Been researching Bermuda some more.  That might be the ticket.  Probably more $$ than I wanted to spend, but we've done so few vacations over the years, that it's time we do some catching up.


----------



## flyingcow (Mar 25, 2014)

jatoxico said:


> Cruise. Lots of activities for the kids w/o humping around a ton of toys and strollers and such, no cooking and usually have nice excursions. _*Nova Scotia is one I want to do.*_



I'd wait a week or two, I have a feeling Nova Scotia is going to get clobbered with this storm rolling just off our eastern coast


----------



## johneh (Mar 25, 2014)

For some thing completely different

http://powwowpointlodge.com/


----------



## jharkin (Mar 26, 2014)

Howdy Joful...

Interesting question. Over here I think we are the reverse of you guys... other than the fact I get shipped off to Asia for work a lot its my wife who is the more adventurous traveler of us. She just has to take a big vacation every year.  Its usually my job to take all her ideas and make one fit into the budget situation and my work schedule 

I think we are less adventurous than some in that we didn't like the idea of taking infants toddlers on long plane rides (though I know people who have, my work buddy took his one year old to India and my wifes best friend took their baby to Australia - both 18+ hour flights).  Also, our one attempt to have the kids in a hotel room was not fun.  So now we look at condos/rental houses and driving.

Another factor is that my wife and I both get bored of endless days on the beach.  We need activities.  I like at least one or two down/relax days but that's it. My wife wouldn't do any relax days at all if it weren't for me.

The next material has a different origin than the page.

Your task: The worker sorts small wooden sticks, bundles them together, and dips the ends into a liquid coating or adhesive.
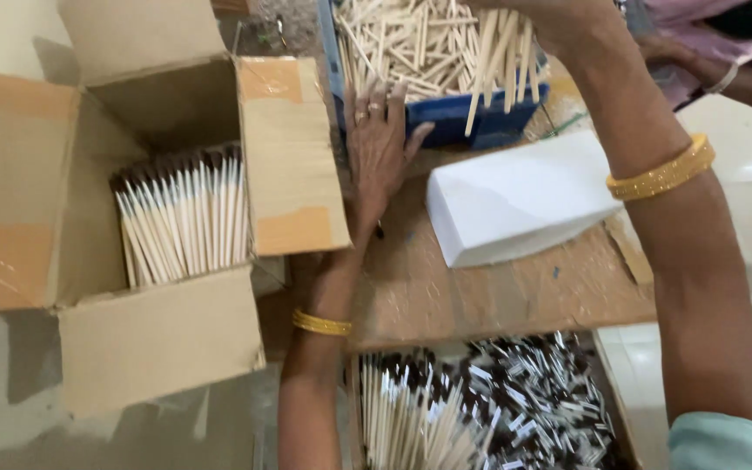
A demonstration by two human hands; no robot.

So this is what we have done /will do...


Last year (kids 2 yo)  we took the family to Bar Harbor/Mount Desert Island. My MIL was retiring that summer and to celebrate she rented a large 3 bedroom house on the shore up there for the entire extended family including us the kids and my wifes sister. We used the house as base and got to see Bar Harbor, Acadia national park, go sea kayaking, and all kinds of other activities.  A couple days 'grandma' watched the kids so my wife and I could get out.  Having the house meant there was always a home base to take the kids back for naps if they got cranky and we didn't have to deal with kids in our bedroom.   It was probably the best vacation we have had in years but would be an insane drive for you (12 hr+ ??)

This year our thinking is to rent one of the Condos at Bretton Woods resort in NH.  Same as last year it gives us a home base with the kids and we will take them to the Storyland kids amusement park up there but then there are lots of adult activities such as hiking, biking, the cog railroad, the alpine slide, my wife can go shopping in North Conway, etc.. And we get to use the pools and all the athletic facilities of Bretton Woods/ Mt Washington hotel.  (Again this would be too much of a drive for you just an idea...)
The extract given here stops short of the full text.